Sasamori began with a detailed narrative account of the day of the bombing, and of the ensuing chaos as citizens fled the city and tried to reunite with their families. “If there is a hell, that was a hell,” she said.

Severely burned, Sasamori survived and spent months incapacitated and barely conscious as her parents helped her recover.

She said her life in the United States was not colored by lingering animosity from the war and that she saw wartime and peacetime as two separate worlds.

“When I came to America, all the people were so nice, and they didn’t do (the bombing). The government did it,” she said.

Sasamori recounted the famous story of Sadako Sasaki, a Hiroshima survivor who tried and failed to survive radiation-induced leukemia by making 1,000 paper cranes. Sasamori emphasized the importance of peaceful messages like Sadako’s.

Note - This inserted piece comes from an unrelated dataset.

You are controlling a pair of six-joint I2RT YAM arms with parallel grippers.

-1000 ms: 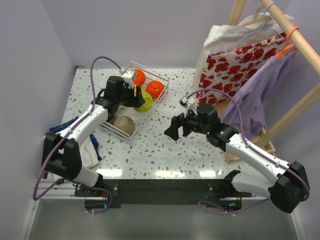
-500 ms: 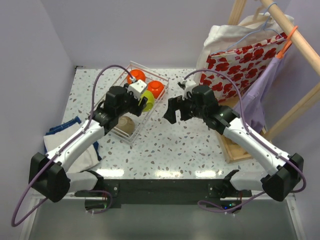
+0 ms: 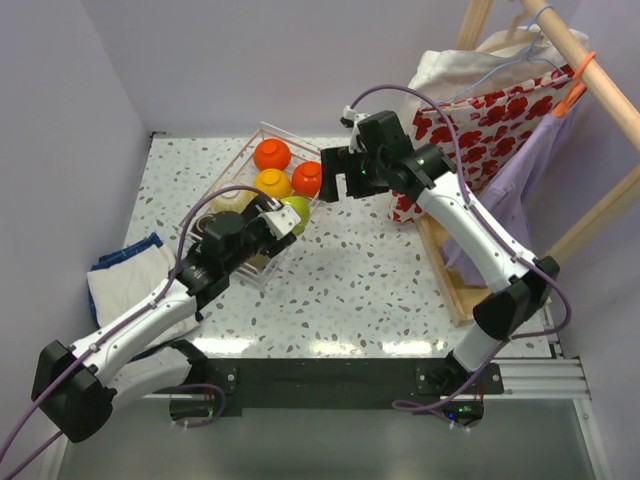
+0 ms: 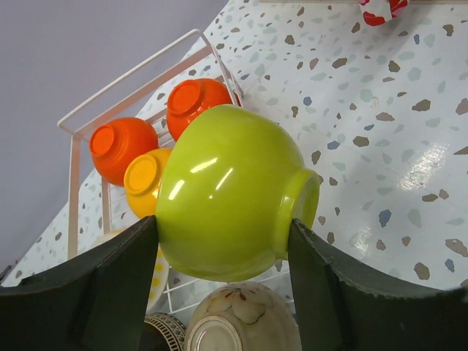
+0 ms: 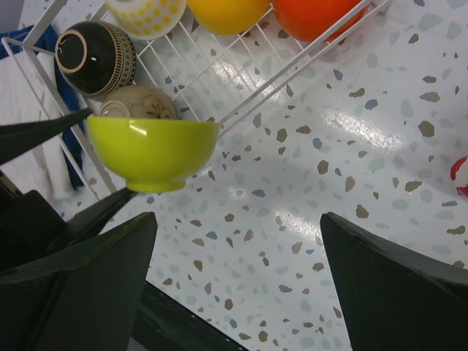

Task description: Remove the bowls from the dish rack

The talk was presented by the Japanese Culture Association and sponsored by the East Asian Studies and History departments, University Finance Board and Global Zero, an organization dedicated to the eradication of nuclear weapons. Sasamori is one of only a few Hiroshima survivors practiced enough in English to give talks to English-speaking audiences, said Chishio Furukawa ’12, event chair.

Members of the JCA worked over the past two weeks to construct 1,000 paper cranes of their own, which decorated the stage as Sasamori spoke, and will soon be sent to Hiroshima as a message of peace from Brown, Furukawa said.

This year, the JCA wanted to expand its scope beyond their usual cultural awareness events like Japanese food banquets to address social and political issues as well, said Takeru Nagayoshi ’14, who helped organize the event.

Nagayoshi added that the JCA’s main focus was not to incite argument about the ethics of the 1945 bombing, but rather to “keep it simply a story to share with the Brown community.”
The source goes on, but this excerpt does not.